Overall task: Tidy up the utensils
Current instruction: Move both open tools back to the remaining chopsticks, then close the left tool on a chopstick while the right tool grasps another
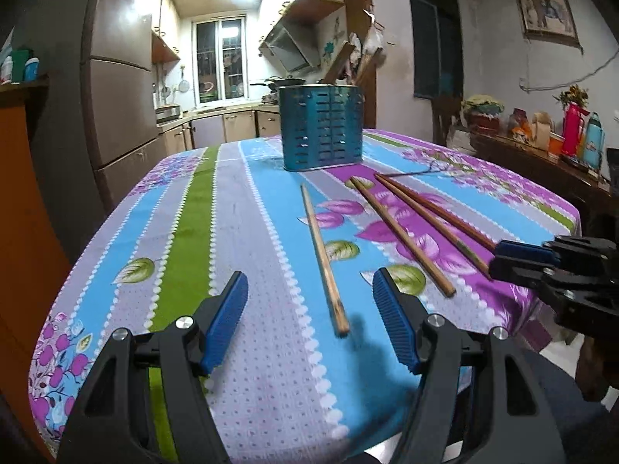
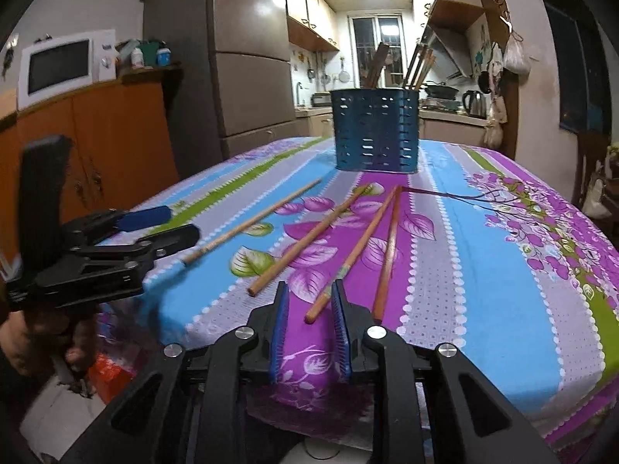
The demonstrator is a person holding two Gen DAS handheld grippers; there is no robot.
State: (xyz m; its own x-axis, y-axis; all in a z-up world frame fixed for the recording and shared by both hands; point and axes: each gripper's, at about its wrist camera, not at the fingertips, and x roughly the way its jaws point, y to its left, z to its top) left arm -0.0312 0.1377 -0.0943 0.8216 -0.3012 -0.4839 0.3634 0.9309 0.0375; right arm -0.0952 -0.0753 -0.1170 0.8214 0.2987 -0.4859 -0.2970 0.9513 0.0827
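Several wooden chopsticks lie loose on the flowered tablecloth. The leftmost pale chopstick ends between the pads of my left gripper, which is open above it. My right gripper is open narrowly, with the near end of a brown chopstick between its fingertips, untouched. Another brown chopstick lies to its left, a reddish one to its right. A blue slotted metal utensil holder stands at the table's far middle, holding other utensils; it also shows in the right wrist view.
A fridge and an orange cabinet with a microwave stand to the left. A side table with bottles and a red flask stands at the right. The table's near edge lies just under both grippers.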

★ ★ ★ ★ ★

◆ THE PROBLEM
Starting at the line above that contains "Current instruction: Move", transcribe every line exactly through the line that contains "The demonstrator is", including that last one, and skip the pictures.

◆ SOLUTION
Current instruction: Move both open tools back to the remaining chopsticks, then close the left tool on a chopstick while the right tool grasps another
The demonstrator is a person holding two Gen DAS handheld grippers; there is no robot.

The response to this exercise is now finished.